Опять. Сжимает меня внутри. И опять я едва успеваю вытащить член, чтобы кончить ей на живот.
Глава 92. Настя
Никогда раньше я не думала, что смогу сказать ему эти слова. И уж тем более не ждала эти слова от него.
Он спрашивает, давно ли я люблю его? Давно. Даже сложно назвать точный момент, когда я поняла и приняла в себе это чувство. Правда, в начале оно было каким-то зависимым. Я готова была на любые унижения, лишь бы быть рядом с ним.
Потом мне стало мало этого. Я захотела взаимности. Но даже не надеялась получить ее.
Для меня дядя Рустам был холодным, жестким и своенравным мужчиной. А кто я? Маленькая глупая девочка. По его же словам. Вредная и несносная.
И я была такой.
Такой, какой он хотел меня видеть.
Когда я увидела его там, в луже крови, с ранами по всему телу, я поняла, что отдам все, что у меня есть. Даже мою жизнь. Только ради того, чтобы врачи успели приехать. Чтобы дали ему шанс.
Зачем мне жить, если рядом не будет его? Если его совсем не будет.
Та ночь стала самой долгой и самой страшной в моей жизни. В ту ночь Рустаму делали операцию. Его спасали на операционном столе. А я сидела с коридоре и ждала. Верила и ждала. Молилась и ждала. Очень долго.

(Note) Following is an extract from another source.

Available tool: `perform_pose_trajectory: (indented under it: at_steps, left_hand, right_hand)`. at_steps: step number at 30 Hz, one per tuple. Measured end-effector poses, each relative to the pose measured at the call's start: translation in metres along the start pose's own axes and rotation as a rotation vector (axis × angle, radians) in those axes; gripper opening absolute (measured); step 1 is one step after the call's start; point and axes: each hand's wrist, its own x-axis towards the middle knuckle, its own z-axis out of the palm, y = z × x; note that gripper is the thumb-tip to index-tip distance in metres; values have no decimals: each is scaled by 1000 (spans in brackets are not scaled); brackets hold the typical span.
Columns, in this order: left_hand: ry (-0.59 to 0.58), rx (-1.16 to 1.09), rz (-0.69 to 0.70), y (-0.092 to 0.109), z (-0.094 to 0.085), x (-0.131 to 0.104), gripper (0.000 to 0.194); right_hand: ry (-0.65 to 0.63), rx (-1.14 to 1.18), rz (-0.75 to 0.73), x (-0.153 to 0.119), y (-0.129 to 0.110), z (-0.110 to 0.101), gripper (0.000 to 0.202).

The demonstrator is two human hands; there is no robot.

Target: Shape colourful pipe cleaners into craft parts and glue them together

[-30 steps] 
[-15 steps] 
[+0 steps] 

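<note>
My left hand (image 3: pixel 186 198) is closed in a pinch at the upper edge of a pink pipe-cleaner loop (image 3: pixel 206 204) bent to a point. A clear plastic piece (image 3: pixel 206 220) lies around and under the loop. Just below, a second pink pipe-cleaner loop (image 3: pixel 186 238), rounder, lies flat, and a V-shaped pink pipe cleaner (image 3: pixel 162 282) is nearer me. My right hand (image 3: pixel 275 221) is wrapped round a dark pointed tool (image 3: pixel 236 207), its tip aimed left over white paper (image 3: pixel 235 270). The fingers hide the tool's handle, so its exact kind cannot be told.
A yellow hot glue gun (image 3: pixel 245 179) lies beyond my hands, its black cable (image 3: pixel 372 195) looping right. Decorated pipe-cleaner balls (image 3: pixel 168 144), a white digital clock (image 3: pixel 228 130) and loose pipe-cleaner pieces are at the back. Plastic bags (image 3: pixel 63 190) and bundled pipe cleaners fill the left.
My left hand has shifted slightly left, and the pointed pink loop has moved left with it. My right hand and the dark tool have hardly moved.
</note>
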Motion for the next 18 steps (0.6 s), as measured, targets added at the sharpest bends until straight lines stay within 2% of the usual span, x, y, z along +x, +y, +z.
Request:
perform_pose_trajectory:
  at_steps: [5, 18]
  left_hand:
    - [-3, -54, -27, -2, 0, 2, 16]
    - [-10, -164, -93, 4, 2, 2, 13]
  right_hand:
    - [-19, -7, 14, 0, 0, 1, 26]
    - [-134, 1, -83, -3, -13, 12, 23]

А потом вышел врач. Уставший, с лицом, как будто все плохо. И я замерла.
— Все нормально, — сухо сказал он. — Жить будет. Но сейчас только покой. Еще бы пара часов и все. Кто его обнаружил?
— Я, — призналась тихо.
— Он должен тебе. Жизнь свою должен.
Мне не нужна его жизнь. Мне нужен он сам.
Подумала я тогда.
Затем были долгие дни в больнице. Рустам не приходил в сознание.

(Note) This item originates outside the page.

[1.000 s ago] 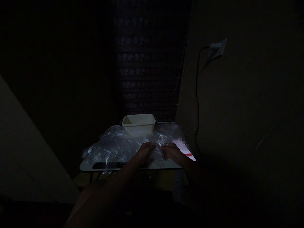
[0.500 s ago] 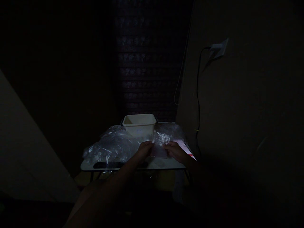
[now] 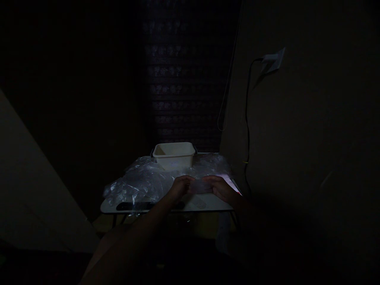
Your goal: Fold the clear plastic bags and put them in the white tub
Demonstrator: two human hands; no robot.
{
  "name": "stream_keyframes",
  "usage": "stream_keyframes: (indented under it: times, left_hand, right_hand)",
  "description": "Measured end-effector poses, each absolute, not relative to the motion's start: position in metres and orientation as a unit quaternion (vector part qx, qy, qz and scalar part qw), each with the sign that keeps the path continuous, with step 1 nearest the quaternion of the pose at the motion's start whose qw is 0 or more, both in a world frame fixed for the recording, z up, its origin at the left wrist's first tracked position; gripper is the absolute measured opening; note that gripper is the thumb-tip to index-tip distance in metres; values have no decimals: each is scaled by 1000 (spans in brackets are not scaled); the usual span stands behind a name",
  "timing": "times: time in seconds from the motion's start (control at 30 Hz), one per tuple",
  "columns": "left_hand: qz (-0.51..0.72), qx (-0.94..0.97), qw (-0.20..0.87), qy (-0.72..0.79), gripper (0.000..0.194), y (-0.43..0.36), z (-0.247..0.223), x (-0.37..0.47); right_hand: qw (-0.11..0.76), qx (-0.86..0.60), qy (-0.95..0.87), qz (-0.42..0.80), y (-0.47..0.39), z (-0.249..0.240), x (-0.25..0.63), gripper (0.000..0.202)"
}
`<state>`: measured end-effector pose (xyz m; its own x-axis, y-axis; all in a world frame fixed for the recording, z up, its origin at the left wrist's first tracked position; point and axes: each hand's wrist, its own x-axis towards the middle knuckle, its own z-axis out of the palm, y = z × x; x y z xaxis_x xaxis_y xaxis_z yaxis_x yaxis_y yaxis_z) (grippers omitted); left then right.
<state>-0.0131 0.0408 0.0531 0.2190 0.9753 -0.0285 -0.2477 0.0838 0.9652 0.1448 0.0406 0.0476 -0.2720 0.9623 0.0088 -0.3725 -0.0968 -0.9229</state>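
Between both hands is a small piece of clear plastic (image 3: 199, 186), most likely a bag or film, dim and hard to make out. My left hand (image 3: 181, 187) pinches its left edge, fingers closed. On the other side my right hand (image 3: 218, 187) grips the right edge with thumb and fingers together. A heap of crumpled clear plastic bags (image 3: 142, 180) spreads over the table to the left of my hands. Just behind them stands a cream plastic bin (image 3: 174, 161) with dark side handles.
Everything rests on a small white folding table (image 3: 194, 205) with a dark slot along its front edge. A lit sheet or screen (image 3: 228, 181) lies at the table's right side. A black cable (image 3: 247, 114) hangs from a wall outlet (image 3: 271, 62) on the right. The room is very dark.
The plastic between my hands stood up with a bright sheen before; now it is lower and duller, as if folded down. Both hands stay in nearly the same place.
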Motion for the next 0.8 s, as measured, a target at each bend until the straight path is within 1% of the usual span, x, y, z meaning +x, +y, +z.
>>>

Я почти каждый день приходила к нему. Брала его за руку. Просто смотрела на знакомые черты. Убирала волосы со лба.
И уходила. Так и не дождавшись его возвращения.
А потом перестала ходить. Только потому что узнала, что беременна. И мне стало страшно.
Я помню, что говорил Рустам о возможной беременности. Ему не нужны проблемы.
А я с ребенком — это проблема.
Никто не знал об этом. Даже Мария Эдуардовна.
Я опять жила у нее. Она нашла меня благодаря телефону, оставленному в больнице.
Мы поговорили и она сказала, что привязалась ко мне. Всегда мечтала о внучке и пусть ею буду я. Даже если это и не так.
Я тоже уже привыкла к ней. Мне не хватало нашего общения.
Мне кажется, Мария Эдуардовна стала замечать перемены в моем поведении. Я все чаще задумчиво стояла у окна. Стала меньше есть. И иногда утром у меня можно было заметить красные глаза.
— Сегодня Рустама выписывают, — как бы невзначай сказала она однажды утром. — Столько времени прошло. Как он там один будет?
Сокрушенно покачала головой. И я поймала на себе ее быстрый взгляд.
Рустам дома. Один.
Чтобы принять решение, мне не потребовалось много времени.
И вот сейчас я слышу эти слова.
Мой Рустам. Дядя Рустам.
А еще я вижу, что он не кончает в меня. Боится. Не хочет детей.
Пусть этот ребенок будет только моим. Я не заставлю Рустама полюбить его. И аборт делать тоже не буду.
Пусть так.
От этого мне немного грустно. Но я отгоняю от себя эти мысли.
Хочу, чтобы сейчас было светло. Чтобы мы были счастливы. Пусть хотя бы только сейчас.